Transcribe, word for word, all of the entries below, and exclude any pictures from the copy.

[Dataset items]
────────────────────────────────────────

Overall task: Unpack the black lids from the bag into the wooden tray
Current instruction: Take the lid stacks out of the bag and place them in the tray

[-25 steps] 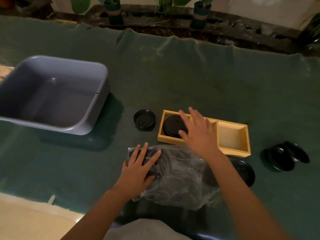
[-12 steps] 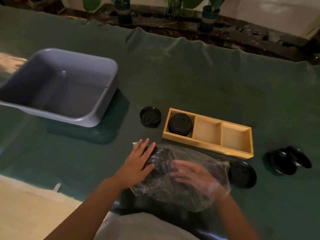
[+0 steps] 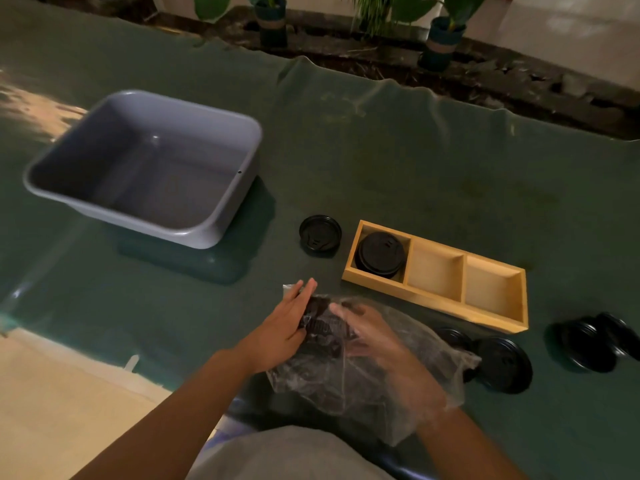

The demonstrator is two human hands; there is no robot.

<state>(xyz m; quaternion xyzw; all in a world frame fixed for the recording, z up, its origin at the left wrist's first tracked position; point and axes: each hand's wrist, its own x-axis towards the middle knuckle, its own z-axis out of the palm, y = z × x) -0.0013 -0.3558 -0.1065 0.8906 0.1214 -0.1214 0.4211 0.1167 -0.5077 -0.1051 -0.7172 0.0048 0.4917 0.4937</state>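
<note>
tray (image 3: 436, 306) runs left-right, lids (image 3: 380, 252) flat in its left compartment.

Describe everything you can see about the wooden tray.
The wooden tray is a long, light-coloured box with three square compartments divided by thin walls. It lies flat on the green cloth, angled slightly, beyond the bag. Its left compartment holds black lids, apparently stacked; the middle and right ones are empty. Neither hand touches it.
</note>
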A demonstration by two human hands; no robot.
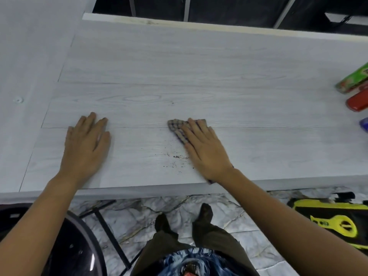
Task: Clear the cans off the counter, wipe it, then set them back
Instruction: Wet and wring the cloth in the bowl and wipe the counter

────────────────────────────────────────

▸ PROBLEM SOLUTION
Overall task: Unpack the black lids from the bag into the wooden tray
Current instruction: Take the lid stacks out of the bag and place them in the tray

[-25 steps] 
[-12 steps] 
[+0 steps] 

The demonstrator is two human hands; there is no robot.

<state>(xyz m; quaternion xyzw; all in a world frame fixed for the recording, z up, its origin at the left wrist's first tracked position; point and axes: each hand's wrist, its own x-axis towards the middle knuckle, its own z-axis out of the palm, y = z × x) -0.0013 -0.3558 -0.1065 0.8906 0.1214 -0.1214 0.4211 0.1167 -0.5077 -0.1051 -0.7172 0.0048 0.4917 0.4937</state>
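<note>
tray (image 3: 436, 306) runs left-right, lids (image 3: 380, 252) flat in its left compartment.

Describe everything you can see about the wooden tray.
The wooden tray is a long, light-coloured box with three square compartments divided by thin walls. It lies flat on the green cloth, angled slightly, beyond the bag. Its left compartment holds black lids, apparently stacked; the middle and right ones are empty. Neither hand touches it.
</note>
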A demonstration by two human hands; no robot.
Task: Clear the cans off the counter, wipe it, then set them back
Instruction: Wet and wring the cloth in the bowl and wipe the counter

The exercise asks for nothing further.